The report of the Hutchison Commission submitted in the USA in 1947 is regarded as the Magna Carte of the modern concept of freedom of expression and media’s responsibilities towards society. It unequivocally emphasized the need for media to provide accurate, truthful and comprehensive account of events, act as a forum for exchange of comment and criticism, present and clarify goals and values of the society and make sure that it projected a representative picture of the constituent groups of the society. The report also reiterated the fact that society and public had a right to expect high standards of performance and as such intervention of the government could be justified to secure public good.

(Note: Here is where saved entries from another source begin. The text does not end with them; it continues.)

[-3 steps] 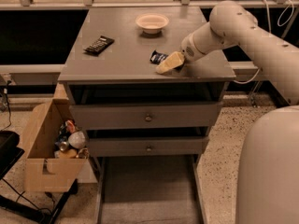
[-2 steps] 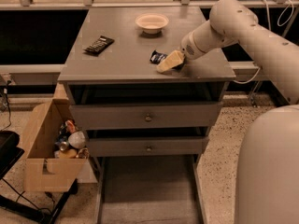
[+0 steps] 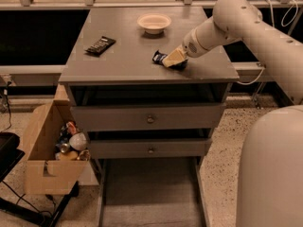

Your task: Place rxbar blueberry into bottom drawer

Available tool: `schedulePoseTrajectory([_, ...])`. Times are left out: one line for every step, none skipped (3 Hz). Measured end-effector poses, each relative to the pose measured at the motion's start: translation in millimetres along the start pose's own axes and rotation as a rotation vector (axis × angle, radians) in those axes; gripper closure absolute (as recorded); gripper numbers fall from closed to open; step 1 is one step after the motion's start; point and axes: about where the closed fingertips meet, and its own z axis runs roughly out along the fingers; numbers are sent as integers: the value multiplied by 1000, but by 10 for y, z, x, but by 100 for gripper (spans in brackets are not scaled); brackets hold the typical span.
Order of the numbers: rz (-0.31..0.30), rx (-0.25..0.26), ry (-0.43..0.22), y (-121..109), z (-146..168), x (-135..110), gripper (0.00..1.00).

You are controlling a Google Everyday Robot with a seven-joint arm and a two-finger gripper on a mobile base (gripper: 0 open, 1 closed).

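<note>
Rxbar blueberry [image 3: 159,57]: a small flat bar in a dark blue wrapper, lying on the desk [image 3: 123,67] toward its right front part. Only the left end shows (lettering not legible); the rest is covered by the claw [image 3: 173,59]. The claw is down at the bar, touching or just over it; whether it is clenched or released cannot be told. The pale arm [image 3: 236,20] enters from the right and slants down and leftward to the claw. Bottom drawer [image 3: 151,197]: pulled out below, a grey tray. A black bar [image 3: 100,45] and white bowl [image 3: 154,22] lie well apart from the claw.
</note>
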Motion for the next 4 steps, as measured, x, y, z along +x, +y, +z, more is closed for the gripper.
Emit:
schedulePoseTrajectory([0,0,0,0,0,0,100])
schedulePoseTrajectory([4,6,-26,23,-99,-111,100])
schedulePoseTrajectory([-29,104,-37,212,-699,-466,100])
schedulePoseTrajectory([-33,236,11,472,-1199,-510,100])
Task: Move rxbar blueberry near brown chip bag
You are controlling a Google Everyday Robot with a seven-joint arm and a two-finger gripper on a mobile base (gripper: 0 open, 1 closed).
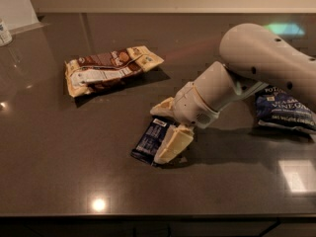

The ethical and professional codes of conduct for the media drawn up by UNESCO, International Federation of Journalists, media associations, press councils in the countries where self-regulatory arrangement is in place and the code of ethics which forms the part of Press Council Ordinance in Pakistan invariably espouse the principles of the Social Responsibility theory. The spirit of Social Responsibility is that freedom comes with responsibility. The concept of media being fourth pillar of the state stems from the belief that media represents the society and such is a defining characteristic of the social, cultural, political and economic systems of a country.

Judged on the touchstone of the foregoing, the media landscape in Pakistan is not as enviable as it ought to be. While it zealously tends to maintain and protect its freedom –and rightly so – it is not showing the sense of social responsibility that goes with freedom of expression. The media, regrettably, like the political polarization in the country, is also divided into anti-government, pro-government, and right-wing groups, with each entity trying to rub-in its own skewed and partisan views on national issues and even resorting to smear campaigns against their supposed rivals.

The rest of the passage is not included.